Continuing support to couples
Stress can occur as a result of infertility problems itself along with infertility investigations and treatment. Therefore GPs should inform the couples that stress in the male and/ or female partner can affect the couple’s relationship which can lead to reduce libido and frequency of sexual intercourse and can further aggravate the fertility problem (Bagshawe and Taylor, 2003). GPs should continue their support to the couples by providing contact details about fertility support group and counseling which may help to handle the psychological effects of fertility problems. Counseling should be offered before, during and after investigations and treatments, irrespective of the outcome of these procedures. NICE guideline 2004 recommends that counseling should be provided by someone who is not directly involved in the management of the couple’s fertility problems.

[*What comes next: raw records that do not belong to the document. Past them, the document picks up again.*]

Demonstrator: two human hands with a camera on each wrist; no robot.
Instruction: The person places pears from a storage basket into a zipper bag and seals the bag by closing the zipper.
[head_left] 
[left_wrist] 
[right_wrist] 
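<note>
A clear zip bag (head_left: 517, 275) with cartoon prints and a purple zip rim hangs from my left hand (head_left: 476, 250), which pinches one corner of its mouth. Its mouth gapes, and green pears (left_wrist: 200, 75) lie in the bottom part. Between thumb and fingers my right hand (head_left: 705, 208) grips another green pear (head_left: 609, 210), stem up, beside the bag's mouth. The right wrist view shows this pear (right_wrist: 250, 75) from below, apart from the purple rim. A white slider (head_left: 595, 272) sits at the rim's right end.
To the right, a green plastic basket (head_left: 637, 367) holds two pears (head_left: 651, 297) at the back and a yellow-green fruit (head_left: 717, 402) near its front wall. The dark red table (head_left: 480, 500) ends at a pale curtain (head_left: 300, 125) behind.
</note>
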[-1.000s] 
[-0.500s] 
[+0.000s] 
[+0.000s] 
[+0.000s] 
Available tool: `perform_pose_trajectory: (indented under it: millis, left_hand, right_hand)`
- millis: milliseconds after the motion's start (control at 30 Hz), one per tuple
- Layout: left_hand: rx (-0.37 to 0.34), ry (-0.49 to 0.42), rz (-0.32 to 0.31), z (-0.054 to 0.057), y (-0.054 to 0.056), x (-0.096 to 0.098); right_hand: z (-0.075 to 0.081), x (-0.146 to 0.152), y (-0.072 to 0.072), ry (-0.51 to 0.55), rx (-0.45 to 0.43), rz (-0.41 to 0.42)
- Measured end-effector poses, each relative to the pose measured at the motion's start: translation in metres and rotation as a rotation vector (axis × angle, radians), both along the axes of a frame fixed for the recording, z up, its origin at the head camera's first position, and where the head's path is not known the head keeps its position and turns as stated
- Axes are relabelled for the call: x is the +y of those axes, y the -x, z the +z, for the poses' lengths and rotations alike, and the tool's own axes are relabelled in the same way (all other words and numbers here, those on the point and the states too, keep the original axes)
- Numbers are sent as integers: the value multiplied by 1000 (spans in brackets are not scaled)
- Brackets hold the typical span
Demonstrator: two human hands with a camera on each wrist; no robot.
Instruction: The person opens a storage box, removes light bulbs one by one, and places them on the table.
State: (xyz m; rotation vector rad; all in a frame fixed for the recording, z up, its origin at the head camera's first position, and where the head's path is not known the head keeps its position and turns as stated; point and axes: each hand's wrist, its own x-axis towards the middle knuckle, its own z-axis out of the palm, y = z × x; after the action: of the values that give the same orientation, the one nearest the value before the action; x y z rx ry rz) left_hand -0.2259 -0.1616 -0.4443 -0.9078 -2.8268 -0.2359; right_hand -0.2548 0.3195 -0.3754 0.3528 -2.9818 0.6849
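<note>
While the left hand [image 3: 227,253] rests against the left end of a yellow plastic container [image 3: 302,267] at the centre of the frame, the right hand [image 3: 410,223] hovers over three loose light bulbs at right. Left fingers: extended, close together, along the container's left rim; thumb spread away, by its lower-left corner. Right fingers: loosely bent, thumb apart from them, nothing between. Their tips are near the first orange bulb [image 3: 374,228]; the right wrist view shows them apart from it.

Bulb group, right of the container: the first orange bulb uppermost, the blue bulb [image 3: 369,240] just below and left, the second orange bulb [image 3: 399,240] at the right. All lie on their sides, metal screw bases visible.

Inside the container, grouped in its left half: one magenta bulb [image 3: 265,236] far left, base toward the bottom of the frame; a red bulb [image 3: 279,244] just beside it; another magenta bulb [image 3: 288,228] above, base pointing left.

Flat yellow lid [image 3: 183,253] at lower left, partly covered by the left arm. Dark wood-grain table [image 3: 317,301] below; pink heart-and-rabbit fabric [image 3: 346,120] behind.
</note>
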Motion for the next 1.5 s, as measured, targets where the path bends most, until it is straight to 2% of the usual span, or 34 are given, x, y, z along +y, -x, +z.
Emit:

GPs should be able to provide details of organizations (for example Human Fertilization and Embryology Authority, ISSUE, a National Fertility Association etc) to which the couples may apply for information about infertility, different types of treatment and relative advantages of different clinics and centers.
Ways to improve infertility care in General Practice
Considering the following factors may help to improve the infertility services in general practice.
Team work and Communication
A coordinated team work and good communication are crucial for delivering better infertility care. The disciplines necessary for providing team-based care to infertility problems include GP, practice nurse, non clinical staff, junior doctors, hospital consultants, and infertility specialist nurses, counselors specializing in infertility practice, pharmacist, clinical geneticist, genetic counselor and molecular biologist (Jenkins et al 2003). Morrison et al 2001 said that ‘interventions are undermined if management in secondary care is not coordinated with that of primary care’. There are chances for hospitals to perform duplicated tests that had already been done in primary care and there was no evidence that subsequent hospital management was improved as a result of better investigations carried out before referral by GP.
The core requirement is good communication within the team and agreeing the roles and responsibilities in the team such as when nurses should refer to GPs or GPs refer to hospital specialists. This includes agreeing a local protocol derived from available National guideline for the management of infertile couple (RCOG, 1998).
The National guideline will not succeed without important activities for local implementation across the different levels of infertility care. There should be informal discussion about infertility guidelines among GPs, nurses and the team from the local fertility treatment centre. Morrison et al 2001 suggested that the guidelines that aim to improve the referral process need to be disseminated and implemented. They also concluded that dissemination of infertility guidelines resulted in a modest increase in referrals having recommended investigations completed in general practice.
Audit and Evaluation
Improvement may be achieved by performing regular audits and acting on the findings to improve the quality of care for infertility couples in general practice.
Personal development plan (PDP)
Jenkins et al 2003 suggests that keeping a PDP by the GPs with a chosen topic relating to infertility in primary care and making action plans may help to improve the infertility service provided in general practice.
GPs who are using infertility guidelines are more likely to understand the process and undertake a more comprehensive work-up prior to referral, including seeing and examining both partners, initiating basic investigations and speeding up the referral process (Emslie et al 1993). Finally, the need for providing ongoing care and support throughout the investigation and treatment for infertility and dealing with the subsequent either positive or negative outcomes is an important role of GP in managing infertility couple.